Exercise
Excluding pictures, give the entries again exactly as they appear.

[Extracted data entries]
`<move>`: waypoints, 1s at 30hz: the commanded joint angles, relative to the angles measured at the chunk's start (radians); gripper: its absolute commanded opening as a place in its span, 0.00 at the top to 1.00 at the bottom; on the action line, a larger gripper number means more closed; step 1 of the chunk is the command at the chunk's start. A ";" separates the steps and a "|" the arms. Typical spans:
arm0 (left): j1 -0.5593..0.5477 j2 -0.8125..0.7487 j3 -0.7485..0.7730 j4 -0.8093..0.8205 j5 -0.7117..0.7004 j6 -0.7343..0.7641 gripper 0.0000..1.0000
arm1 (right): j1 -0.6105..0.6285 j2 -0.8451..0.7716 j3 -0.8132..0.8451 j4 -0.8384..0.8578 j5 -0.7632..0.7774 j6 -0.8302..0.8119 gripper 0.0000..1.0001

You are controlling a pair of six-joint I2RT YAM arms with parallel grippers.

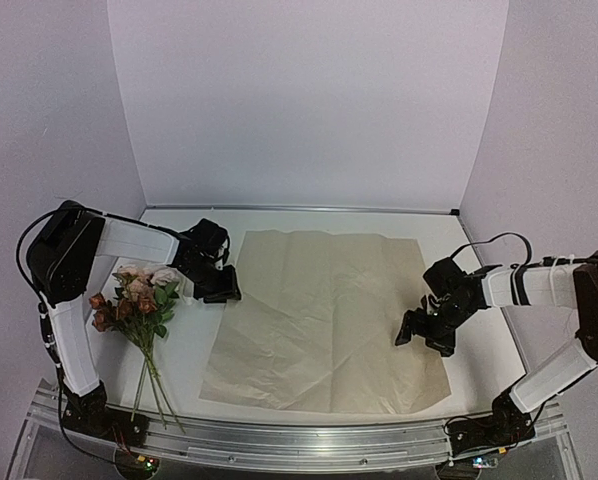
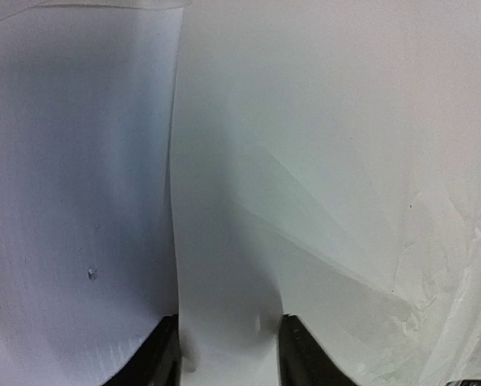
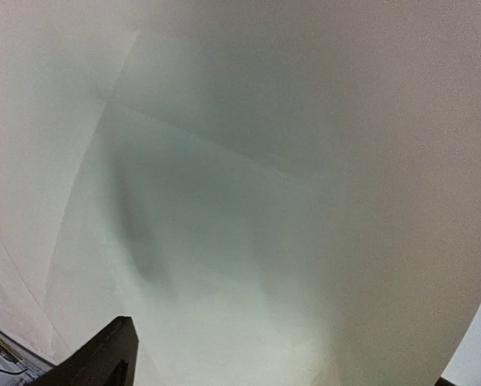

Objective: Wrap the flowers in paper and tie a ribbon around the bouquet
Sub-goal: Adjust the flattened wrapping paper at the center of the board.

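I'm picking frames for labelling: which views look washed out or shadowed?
Top view: even light, sharp, paper properly tan. Left wrist: washed out, paper almost white, creases faint. Right wrist: pale too, a soft grey shadow across it.

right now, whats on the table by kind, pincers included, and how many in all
paper sheet: 1
flower bunch: 1
pincers: 2, the left pincer and the right pincer
total: 4
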 commanded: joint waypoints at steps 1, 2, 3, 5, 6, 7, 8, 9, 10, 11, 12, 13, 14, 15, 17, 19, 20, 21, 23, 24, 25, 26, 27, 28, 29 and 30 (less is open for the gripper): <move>0.008 0.042 0.073 0.007 0.021 0.042 0.77 | -0.001 0.034 -0.105 0.078 0.008 0.035 0.24; 0.009 0.051 0.086 0.000 0.016 0.046 0.83 | -0.001 0.028 -0.119 0.087 0.014 0.048 0.27; 0.012 0.061 0.101 -0.008 0.010 0.051 0.88 | -0.001 0.022 -0.130 0.092 0.018 0.058 0.31; 0.019 0.080 0.134 -0.023 -0.004 0.060 0.96 | -0.001 0.010 -0.151 0.097 0.027 0.076 0.39; 0.025 0.088 0.153 -0.035 -0.014 0.067 0.98 | -0.001 0.000 -0.164 0.099 0.036 0.088 0.44; 0.030 0.097 0.176 -0.048 -0.023 0.077 1.00 | 0.000 -0.010 -0.178 0.103 0.043 0.101 0.47; 0.037 0.110 0.209 -0.063 -0.037 0.095 1.00 | 0.001 -0.023 -0.198 0.120 0.046 0.123 0.51; 0.041 0.122 0.242 -0.077 -0.047 0.112 1.00 | 0.004 -0.034 -0.221 0.141 0.051 0.149 0.54; 0.048 0.137 0.279 -0.088 -0.056 0.135 1.00 | 0.013 -0.045 -0.242 0.164 0.056 0.179 0.59; 0.056 0.150 0.308 -0.096 -0.063 0.157 1.00 | 0.031 -0.054 -0.256 0.182 0.065 0.203 0.63; 0.063 0.172 0.353 -0.108 -0.065 0.191 1.00 | 0.059 -0.065 -0.271 0.203 0.084 0.236 0.66; 0.068 0.199 0.402 -0.121 -0.065 0.222 1.00 | 0.095 -0.073 -0.277 0.220 0.106 0.260 0.67; 0.073 0.218 0.443 -0.135 -0.060 0.265 1.00 | 0.149 -0.080 -0.277 0.234 0.143 0.289 0.66; 0.078 0.238 0.484 -0.147 -0.056 0.309 1.00 | 0.206 -0.084 -0.274 0.250 0.182 0.317 0.66; 0.086 0.277 0.562 -0.156 -0.042 0.401 1.00 | 0.330 -0.069 -0.244 0.292 0.254 0.360 0.64; 0.090 0.307 0.617 -0.152 -0.020 0.516 1.00 | 0.439 -0.025 -0.186 0.330 0.297 0.376 0.59; 0.092 0.322 0.644 -0.151 -0.006 0.566 1.00 | 0.472 -0.003 -0.164 0.339 0.292 0.369 0.54; 0.093 0.338 0.672 -0.154 0.004 0.612 1.00 | 0.488 0.009 -0.145 0.341 0.280 0.358 0.47; 0.096 0.367 0.720 -0.180 0.014 0.707 1.00 | 0.492 -0.006 -0.147 0.321 0.285 0.336 0.34; 0.098 0.380 0.739 -0.188 0.017 0.740 1.00 | 0.492 -0.025 -0.154 0.297 0.298 0.319 0.27; 0.100 0.392 0.762 -0.199 0.022 0.772 1.00 | 0.491 -0.052 -0.157 0.251 0.312 0.297 0.21; 0.102 0.399 0.778 -0.210 0.033 0.803 1.00 | 0.492 -0.081 -0.159 0.198 0.326 0.272 0.17; 0.103 0.402 0.789 -0.218 0.040 0.831 1.00 | 0.491 -0.115 -0.164 0.144 0.357 0.244 0.14; 0.104 0.403 0.802 -0.225 0.040 0.853 1.00 | 0.490 -0.151 -0.173 0.101 0.381 0.222 0.10; 0.104 0.404 0.814 -0.232 0.039 0.874 1.00 | 0.488 -0.187 -0.181 0.057 0.405 0.199 0.07; 0.107 0.404 0.823 -0.234 0.036 0.896 1.00 | 0.481 -0.230 -0.187 -0.003 0.434 0.166 0.03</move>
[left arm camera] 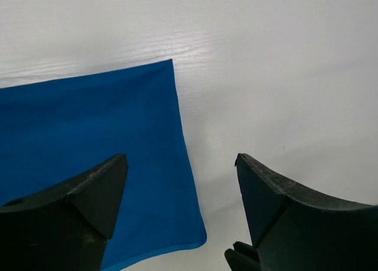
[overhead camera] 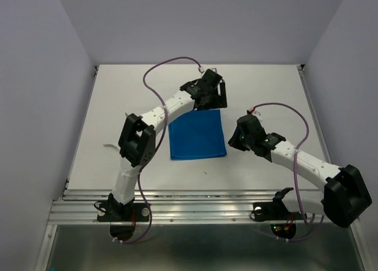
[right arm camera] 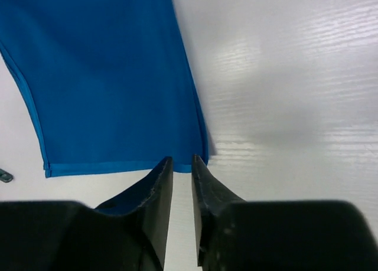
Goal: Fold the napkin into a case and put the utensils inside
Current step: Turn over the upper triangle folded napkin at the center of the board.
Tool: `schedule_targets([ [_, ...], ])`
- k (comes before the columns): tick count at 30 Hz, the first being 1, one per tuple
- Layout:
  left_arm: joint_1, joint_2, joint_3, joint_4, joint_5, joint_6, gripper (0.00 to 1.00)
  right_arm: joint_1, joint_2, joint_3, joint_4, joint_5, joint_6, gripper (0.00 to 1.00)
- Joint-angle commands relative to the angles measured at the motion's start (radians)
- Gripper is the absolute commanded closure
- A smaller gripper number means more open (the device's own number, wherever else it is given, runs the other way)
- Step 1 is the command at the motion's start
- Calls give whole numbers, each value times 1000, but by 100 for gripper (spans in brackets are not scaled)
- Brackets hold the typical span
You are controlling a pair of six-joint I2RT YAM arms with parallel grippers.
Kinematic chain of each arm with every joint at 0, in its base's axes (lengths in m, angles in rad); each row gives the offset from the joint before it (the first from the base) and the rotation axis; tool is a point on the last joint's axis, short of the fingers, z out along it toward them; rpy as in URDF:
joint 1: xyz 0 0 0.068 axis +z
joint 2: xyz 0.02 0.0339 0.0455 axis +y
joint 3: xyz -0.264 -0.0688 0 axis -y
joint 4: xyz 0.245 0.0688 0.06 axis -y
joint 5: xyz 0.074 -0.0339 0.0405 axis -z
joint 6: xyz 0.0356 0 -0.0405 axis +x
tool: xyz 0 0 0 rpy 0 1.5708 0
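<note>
Napkin (overhead camera: 198, 134) mid-table, folded into flat rectangle, not yet narrow case; left gripper (left arm camera: 180, 165) gaping wide, empty, over far edge; right gripper (right arm camera: 182, 160) nearly pinched, slim gap, holding nothing, just beside right edge; utensils not visible, tucking-in remains.

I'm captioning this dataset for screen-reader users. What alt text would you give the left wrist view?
A bright blue napkin lies flat on a white table, one corner near the bottom of the frame. The left gripper hangs above it with its two dark jaws wide open, one over the cloth and one over bare table.
</note>
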Motion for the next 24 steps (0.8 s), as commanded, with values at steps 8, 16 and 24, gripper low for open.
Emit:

Response to this exercise
`<move>`: waypoints, 1s at 30hz: the commanded joint angles, relative to the angles measured at the chunk's start (radians); gripper: its absolute commanded opening as a place in its span, 0.00 at the top to 1.00 at the bottom; on the action line, a larger gripper number means more closed; step 1 of the chunk is the command at the chunk's start. A ";" separates the steps and a "|" the arms. Typical spans:
arm0 (left): j1 -0.5593..0.5477 j2 -0.8125..0.7487 j3 -0.7485..0.7730 j4 -0.8093..0.8205 j5 -0.7117..0.7004 j6 -0.7343..0.7641 gripper 0.0000..1.0000
arm1 (right): j1 -0.6105..0.6285 j2 -0.8451..0.7716 j3 -0.8132..0.8451 j4 -0.8384..0.8578 j5 -0.7632..0.7774 j6 -0.8302..0.8119 gripper 0.0000..1.0001

You are controlling a pair of six-joint I2RT YAM arms with parallel grippers.


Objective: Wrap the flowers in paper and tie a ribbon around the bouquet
Sub-goal: Adjust the flattened wrapping paper at the center of the board.

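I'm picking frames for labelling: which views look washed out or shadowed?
Top view: even light, sharp, paper properly tan. Left wrist: washed out, paper almost white, creases faint. Right wrist: pale too, a soft grey shadow across it.

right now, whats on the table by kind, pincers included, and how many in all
paper sheet: 1
flower bunch: 1
pincers: 2, the left pincer and the right pincer
total: 4
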 commanded: joint waypoints at steps 1, 2, 3, 5, 6, 7, 8, 9, 10, 11, 12, 13, 14, 15, 17, 19, 20, 21, 23, 24, 25, 26, 27, 28, 29 and 30 (less is open for the gripper): <move>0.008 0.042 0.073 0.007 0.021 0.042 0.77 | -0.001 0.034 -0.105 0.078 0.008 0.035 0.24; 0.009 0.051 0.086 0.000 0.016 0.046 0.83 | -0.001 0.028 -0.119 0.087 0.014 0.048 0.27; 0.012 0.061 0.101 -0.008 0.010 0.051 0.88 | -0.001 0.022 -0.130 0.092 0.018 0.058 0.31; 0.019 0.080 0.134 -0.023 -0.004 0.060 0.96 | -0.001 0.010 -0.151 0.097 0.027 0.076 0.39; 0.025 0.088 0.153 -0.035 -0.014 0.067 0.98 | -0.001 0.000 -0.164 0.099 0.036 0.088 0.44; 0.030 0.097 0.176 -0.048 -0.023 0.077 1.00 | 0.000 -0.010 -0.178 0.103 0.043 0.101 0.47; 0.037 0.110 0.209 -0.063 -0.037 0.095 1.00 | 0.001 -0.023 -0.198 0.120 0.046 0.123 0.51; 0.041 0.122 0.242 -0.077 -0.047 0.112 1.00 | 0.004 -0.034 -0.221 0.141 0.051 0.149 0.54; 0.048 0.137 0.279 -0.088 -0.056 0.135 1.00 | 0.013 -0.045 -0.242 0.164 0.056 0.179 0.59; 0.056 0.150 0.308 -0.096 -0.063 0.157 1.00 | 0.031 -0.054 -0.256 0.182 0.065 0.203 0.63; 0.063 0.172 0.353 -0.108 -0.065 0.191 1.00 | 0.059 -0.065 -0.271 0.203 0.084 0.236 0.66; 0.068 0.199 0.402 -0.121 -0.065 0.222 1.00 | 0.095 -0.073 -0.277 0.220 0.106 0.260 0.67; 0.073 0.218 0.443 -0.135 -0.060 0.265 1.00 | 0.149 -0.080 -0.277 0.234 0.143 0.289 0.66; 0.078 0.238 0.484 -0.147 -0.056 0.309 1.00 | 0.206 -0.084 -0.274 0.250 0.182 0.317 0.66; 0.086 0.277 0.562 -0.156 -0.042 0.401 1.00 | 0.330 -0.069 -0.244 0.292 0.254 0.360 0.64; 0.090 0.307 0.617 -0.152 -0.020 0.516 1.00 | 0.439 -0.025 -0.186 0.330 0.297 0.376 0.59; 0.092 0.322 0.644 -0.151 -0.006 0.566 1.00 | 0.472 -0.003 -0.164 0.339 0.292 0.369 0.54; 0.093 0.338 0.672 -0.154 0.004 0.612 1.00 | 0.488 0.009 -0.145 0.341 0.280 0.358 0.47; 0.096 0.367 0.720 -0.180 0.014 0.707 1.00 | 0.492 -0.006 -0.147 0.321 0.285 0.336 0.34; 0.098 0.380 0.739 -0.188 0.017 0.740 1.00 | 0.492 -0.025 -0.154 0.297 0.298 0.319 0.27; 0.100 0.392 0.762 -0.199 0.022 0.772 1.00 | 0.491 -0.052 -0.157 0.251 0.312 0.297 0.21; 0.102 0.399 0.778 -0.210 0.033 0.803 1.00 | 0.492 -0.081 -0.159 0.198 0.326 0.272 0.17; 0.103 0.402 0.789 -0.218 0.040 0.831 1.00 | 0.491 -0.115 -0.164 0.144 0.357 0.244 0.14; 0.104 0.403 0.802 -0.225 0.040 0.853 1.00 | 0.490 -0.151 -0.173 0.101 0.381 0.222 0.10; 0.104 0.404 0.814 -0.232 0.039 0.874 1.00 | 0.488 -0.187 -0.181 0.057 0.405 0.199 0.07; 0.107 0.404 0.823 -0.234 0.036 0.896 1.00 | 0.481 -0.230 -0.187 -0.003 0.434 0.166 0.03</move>
[left arm camera] 
[overhead camera] 
[right arm camera] 
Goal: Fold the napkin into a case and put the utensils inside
Current step: Turn over the upper triangle folded napkin at the center of the board.
Tool: `schedule_targets([ [_, ...], ])`
- k (comes before the columns): tick count at 30 Hz, the first being 1, one per tuple
- Layout:
  left_arm: joint_1, joint_2, joint_3, joint_4, joint_5, joint_6, gripper (0.00 to 1.00)
  right_arm: joint_1, joint_2, joint_3, joint_4, joint_5, joint_6, gripper (0.00 to 1.00)
- Joint-angle commands relative to the angles measured at the motion's start (radians)
- Gripper is the absolute commanded closure
- A smaller gripper number means more open (the device's own number, wherever else it is given, runs the other way)
- Step 1 is the command at the motion's start
- Calls give whole numbers, each value times 1000, but by 100 for gripper (spans in brackets are not scaled)
- Brackets hold the typical span
You are controlling a pair of six-joint I2RT YAM arms with parallel grippers.
Kinematic chain of each arm with every joint at 0, in its base's axes (lengths in m, angles in rad); each row gives the offset from the joint before it (the first from the base) and the rotation axis; tool is a point on the last joint's axis, short of the fingers, z out along it toward them; rpy as in URDF:
joint 1: xyz 0 0 0.068 axis +z
joint 2: xyz 0.02 0.0339 0.0455 axis +y
joint 3: xyz -0.264 -0.0688 0 axis -y
joint 4: xyz 0.245 0.0688 0.06 axis -y
joint 5: xyz 0.074 -0.0339 0.0405 axis -z
joint 6: xyz 0.0356 0 -0.0405 axis +x
tool: xyz 0 0 0 rpy 0 1.5708 0
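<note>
Napkin (overhead camera: 198, 134) mid-table, folded into flat rectangle, not yet narrow case; left gripper (left arm camera: 180, 165) gaping wide, empty, over far edge; right gripper (right arm camera: 182, 160) nearly pinched, slim gap, holding nothing, just beside right edge; utensils not visible, tucking-in remains.

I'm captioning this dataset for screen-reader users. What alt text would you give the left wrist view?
A bright blue napkin lies flat on a white table, one corner near the bottom of the frame. The left gripper hangs above it with its two dark jaws wide open, one over the cloth and one over bare table.
</note>
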Motion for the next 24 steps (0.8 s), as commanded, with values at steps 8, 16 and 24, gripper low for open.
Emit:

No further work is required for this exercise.